• _Exercise_
If a line of the data below contains the string "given", copy it into your answer.

(Stored entries)
# # # #
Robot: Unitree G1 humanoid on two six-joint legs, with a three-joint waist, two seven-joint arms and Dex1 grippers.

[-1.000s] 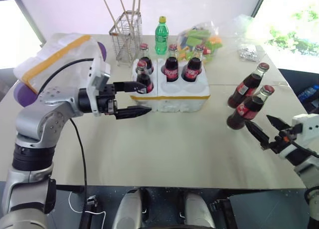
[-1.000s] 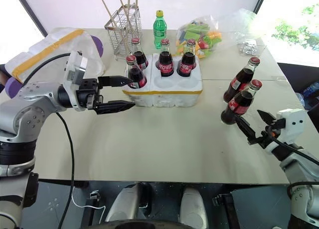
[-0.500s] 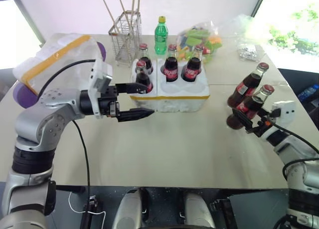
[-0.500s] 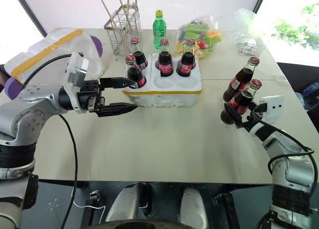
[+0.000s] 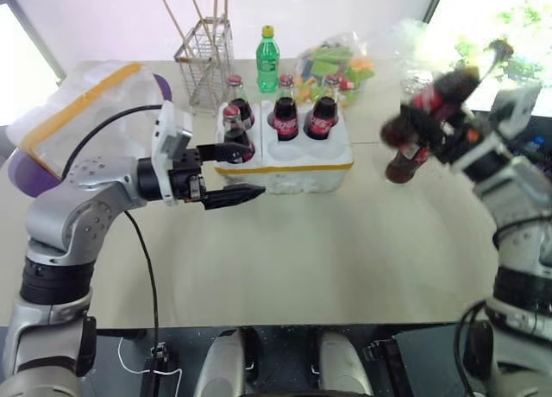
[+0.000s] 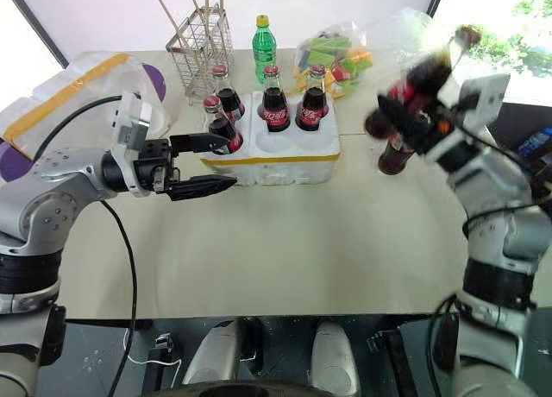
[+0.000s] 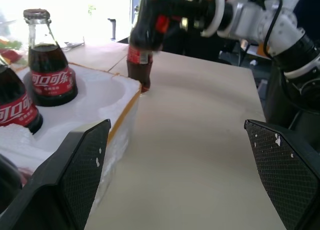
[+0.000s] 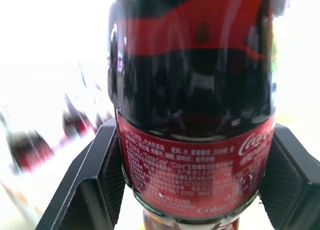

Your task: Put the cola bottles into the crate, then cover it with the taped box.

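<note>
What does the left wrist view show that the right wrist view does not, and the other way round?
Left wrist view: the low white foam crate with yellow tape, two small glass cola bottles in its wells, one more standing on the beige table, and the open left pincer. Right wrist view: the fine print on the held bottle's red label, between the right pincer's black fingers. Both: that lifted cola bottle, gripped by the right pincer.

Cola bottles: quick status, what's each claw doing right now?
Right gripper shut on cola bottle, lifted off table. Left gripper open beside crate. Four bottles in, one left standing.
</note>
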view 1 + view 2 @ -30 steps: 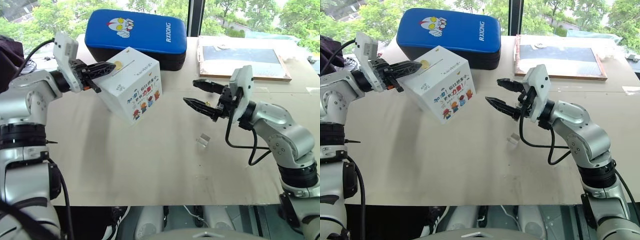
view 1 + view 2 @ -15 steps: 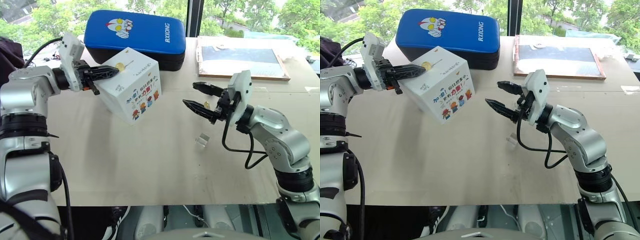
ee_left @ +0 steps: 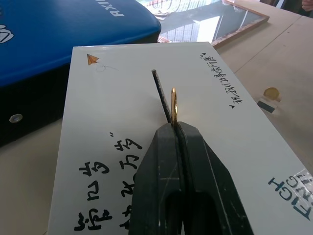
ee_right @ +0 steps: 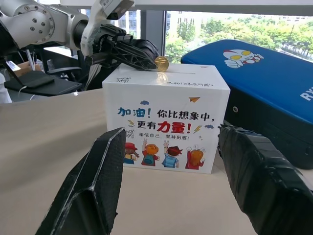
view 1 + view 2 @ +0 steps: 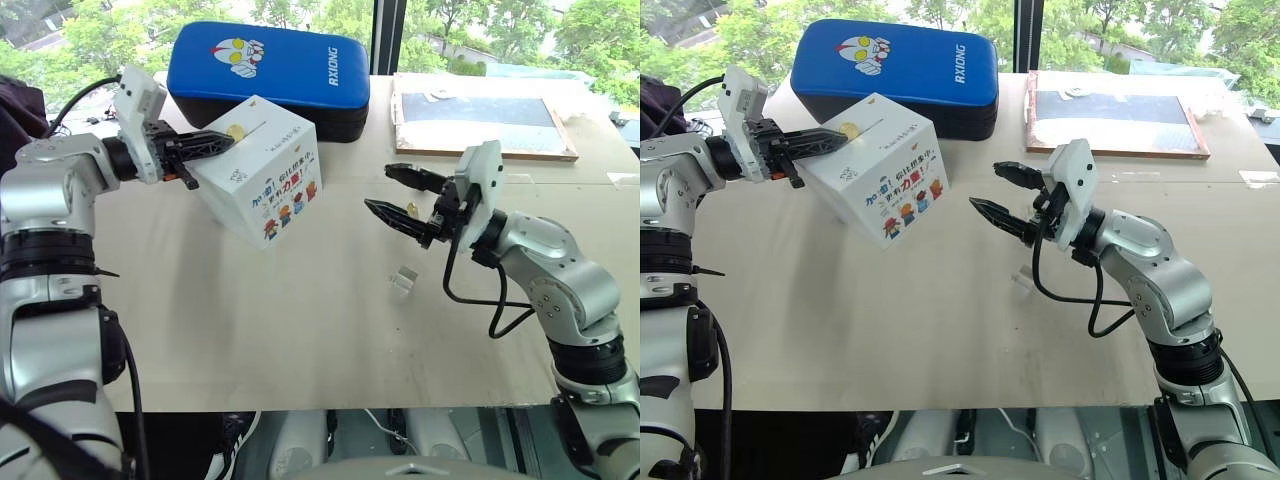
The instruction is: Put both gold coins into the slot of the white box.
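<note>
Coin [image 3: 173, 104] held on edge at the slot [image 3: 160, 94] of the white box [image 5: 262, 170].
Head views: left gripper [image 5: 226, 142] reaches level over the box top, pinching one gold disc; right gripper [image 5: 392, 190] hovers beside the box, fingers spread; a second coin [image 5: 413, 209] glints behind its fingers; left wrist view: pads clamp the coin upright beside the dark slit; right wrist view: cartoon-printed box face between parted fingers [image 4: 93, 186].

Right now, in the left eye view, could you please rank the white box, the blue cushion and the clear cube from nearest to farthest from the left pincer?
1. White box: directly under the left pincer, which holds a gold coin at its top.
2. Blue cushion: just behind the box, at the table's far side.
3. Clear cube: out on the table, below the right pincer.
</note>
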Robot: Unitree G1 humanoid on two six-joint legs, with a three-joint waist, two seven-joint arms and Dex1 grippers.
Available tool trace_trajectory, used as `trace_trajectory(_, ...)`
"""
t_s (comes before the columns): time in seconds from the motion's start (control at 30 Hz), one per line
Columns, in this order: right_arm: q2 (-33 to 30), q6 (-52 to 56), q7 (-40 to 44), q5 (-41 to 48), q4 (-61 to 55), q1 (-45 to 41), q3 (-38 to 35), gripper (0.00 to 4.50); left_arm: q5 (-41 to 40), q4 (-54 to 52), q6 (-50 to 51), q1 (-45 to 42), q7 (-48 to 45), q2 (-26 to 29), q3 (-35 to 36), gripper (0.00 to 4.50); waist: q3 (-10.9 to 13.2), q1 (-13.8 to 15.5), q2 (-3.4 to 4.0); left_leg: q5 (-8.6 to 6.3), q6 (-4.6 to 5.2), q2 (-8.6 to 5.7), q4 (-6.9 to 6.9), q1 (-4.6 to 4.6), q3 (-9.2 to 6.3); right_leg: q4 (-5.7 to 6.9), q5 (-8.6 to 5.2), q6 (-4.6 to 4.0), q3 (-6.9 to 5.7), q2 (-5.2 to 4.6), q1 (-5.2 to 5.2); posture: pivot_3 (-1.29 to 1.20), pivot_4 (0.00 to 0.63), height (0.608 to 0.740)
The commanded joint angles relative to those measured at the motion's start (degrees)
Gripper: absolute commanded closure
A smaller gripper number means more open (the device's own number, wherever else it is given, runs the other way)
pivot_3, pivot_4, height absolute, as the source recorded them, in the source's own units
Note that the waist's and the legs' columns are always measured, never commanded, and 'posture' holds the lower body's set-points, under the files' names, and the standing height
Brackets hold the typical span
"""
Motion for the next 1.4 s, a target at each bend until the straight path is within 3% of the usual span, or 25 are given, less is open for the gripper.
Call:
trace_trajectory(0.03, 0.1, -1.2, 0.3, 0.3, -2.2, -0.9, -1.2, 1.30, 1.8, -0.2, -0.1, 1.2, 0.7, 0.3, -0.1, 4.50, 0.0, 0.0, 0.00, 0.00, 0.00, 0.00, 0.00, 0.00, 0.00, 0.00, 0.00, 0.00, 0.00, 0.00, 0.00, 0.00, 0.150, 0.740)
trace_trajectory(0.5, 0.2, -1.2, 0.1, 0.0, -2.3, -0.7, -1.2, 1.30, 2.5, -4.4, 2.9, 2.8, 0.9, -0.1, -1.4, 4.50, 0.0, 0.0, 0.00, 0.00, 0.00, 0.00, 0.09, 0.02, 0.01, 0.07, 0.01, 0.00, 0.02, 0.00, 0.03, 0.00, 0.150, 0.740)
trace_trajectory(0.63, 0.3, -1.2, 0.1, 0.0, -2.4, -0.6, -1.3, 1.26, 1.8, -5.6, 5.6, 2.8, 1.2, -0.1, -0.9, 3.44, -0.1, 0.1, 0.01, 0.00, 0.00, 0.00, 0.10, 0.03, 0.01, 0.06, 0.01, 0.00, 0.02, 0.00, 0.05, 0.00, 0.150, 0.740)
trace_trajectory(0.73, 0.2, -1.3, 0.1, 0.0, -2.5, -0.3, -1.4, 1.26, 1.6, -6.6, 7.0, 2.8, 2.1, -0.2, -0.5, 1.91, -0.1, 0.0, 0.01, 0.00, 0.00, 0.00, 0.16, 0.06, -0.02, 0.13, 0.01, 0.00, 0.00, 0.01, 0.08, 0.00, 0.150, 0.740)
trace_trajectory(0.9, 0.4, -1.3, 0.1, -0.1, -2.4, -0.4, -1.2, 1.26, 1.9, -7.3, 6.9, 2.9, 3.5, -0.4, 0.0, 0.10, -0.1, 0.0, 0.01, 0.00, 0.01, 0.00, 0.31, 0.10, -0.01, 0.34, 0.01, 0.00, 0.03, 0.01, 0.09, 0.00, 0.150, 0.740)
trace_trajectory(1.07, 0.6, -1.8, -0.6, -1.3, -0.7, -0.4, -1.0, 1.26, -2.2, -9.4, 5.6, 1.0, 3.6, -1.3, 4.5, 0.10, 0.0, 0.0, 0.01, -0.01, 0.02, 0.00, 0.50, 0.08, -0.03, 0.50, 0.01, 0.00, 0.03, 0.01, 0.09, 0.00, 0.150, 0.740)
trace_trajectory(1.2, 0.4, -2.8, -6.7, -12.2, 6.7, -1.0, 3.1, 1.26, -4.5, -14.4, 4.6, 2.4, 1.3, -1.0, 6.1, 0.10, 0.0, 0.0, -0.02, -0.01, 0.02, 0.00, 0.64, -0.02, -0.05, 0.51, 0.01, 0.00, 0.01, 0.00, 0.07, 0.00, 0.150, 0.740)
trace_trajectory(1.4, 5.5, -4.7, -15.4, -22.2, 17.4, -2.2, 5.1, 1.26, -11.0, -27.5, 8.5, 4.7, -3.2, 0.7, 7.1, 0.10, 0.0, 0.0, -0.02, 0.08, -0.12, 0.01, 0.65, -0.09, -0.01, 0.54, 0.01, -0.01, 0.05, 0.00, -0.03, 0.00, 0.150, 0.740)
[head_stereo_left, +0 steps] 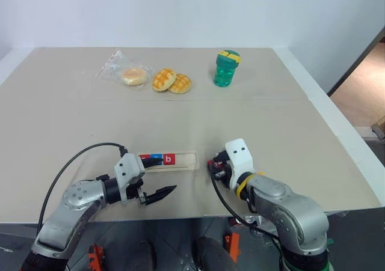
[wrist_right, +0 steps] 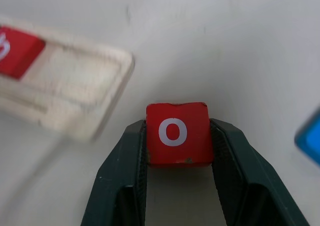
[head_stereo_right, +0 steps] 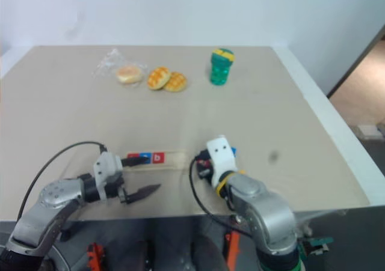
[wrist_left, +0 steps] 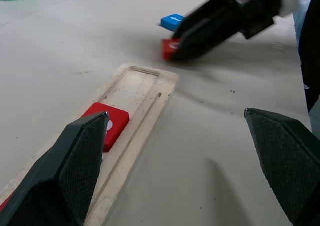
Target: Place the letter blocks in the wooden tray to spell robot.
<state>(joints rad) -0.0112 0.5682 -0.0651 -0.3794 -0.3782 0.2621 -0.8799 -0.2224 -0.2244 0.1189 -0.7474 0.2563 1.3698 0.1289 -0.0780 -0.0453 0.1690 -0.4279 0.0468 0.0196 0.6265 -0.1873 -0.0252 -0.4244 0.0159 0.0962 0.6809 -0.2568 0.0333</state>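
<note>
A red "o" block [wrist_right: 176,134] is squeezed in the right gripper [wrist_right: 177,136], at 3 o'clock from the wooden tray [head_stereo_left: 186,161]. The left gripper [wrist_left: 185,151] is held wide open at 6 o'clock from the tray. Three blocks [head_stereo_left: 169,158] are seen in the tray on the counter [head_stereo_left: 271,121].

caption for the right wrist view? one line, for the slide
Right gripper shut on the red "o" block, just short of the wooden tray's empty end.

left gripper [head_stereo_left: 157,194] hangs low with fingers spread, right gripper [wrist_right: 176,136] angled down, fingers clamped.
</note>
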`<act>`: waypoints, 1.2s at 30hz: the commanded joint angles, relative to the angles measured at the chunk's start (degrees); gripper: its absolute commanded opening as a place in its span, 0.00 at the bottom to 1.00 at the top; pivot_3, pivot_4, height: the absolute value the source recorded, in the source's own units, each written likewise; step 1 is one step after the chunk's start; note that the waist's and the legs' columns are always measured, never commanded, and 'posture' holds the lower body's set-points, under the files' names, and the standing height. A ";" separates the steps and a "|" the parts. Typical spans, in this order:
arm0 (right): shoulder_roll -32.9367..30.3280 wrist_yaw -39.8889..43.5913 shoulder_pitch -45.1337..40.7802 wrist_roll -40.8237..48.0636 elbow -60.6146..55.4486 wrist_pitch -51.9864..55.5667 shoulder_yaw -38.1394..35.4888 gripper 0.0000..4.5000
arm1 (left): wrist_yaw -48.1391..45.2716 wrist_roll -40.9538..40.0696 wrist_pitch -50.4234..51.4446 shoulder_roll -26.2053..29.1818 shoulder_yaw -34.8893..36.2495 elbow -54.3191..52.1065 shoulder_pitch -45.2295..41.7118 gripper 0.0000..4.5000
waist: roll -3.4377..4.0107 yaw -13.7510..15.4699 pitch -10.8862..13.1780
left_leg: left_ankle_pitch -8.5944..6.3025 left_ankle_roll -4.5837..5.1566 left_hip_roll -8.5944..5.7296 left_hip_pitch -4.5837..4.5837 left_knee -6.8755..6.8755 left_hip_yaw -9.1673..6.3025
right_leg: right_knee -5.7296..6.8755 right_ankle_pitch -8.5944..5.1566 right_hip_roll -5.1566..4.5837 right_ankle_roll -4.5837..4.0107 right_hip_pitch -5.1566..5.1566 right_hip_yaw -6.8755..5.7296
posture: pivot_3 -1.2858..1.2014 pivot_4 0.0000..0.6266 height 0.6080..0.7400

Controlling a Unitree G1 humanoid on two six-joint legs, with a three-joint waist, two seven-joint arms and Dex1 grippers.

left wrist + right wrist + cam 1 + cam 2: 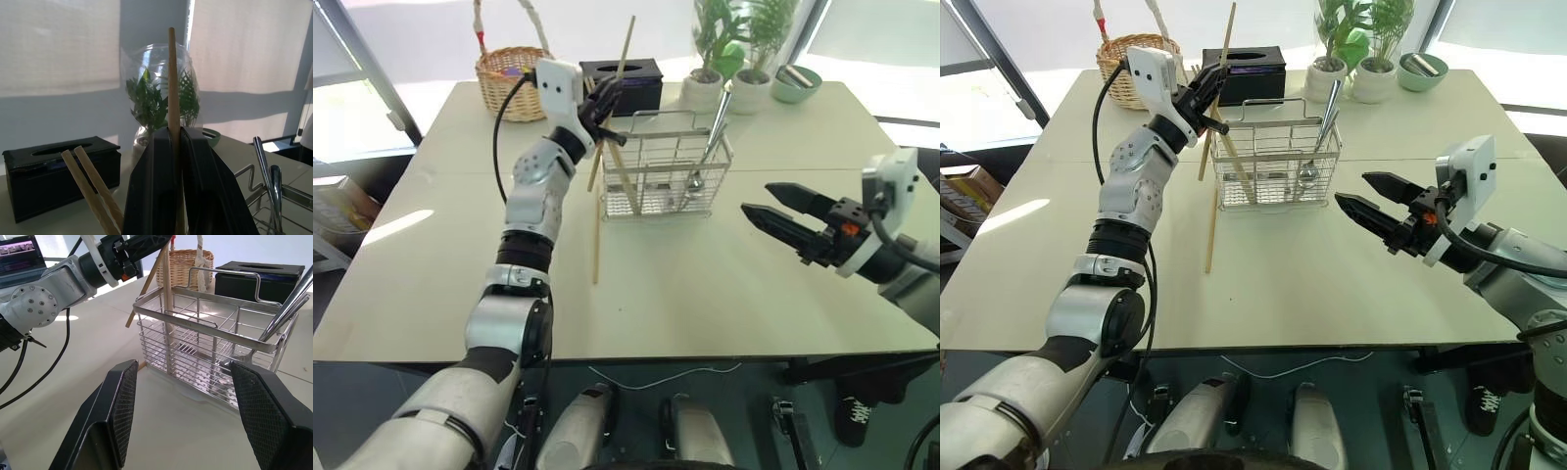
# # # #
• _Exercise output_
A smaller gripper number means more open (the device's own number, wherever else it is given, runs the other way)
Motion for the next 1.4 s, a target at each bend until the straight path is within 3% of the usual span, or 25 are given, less is open for the gripper.

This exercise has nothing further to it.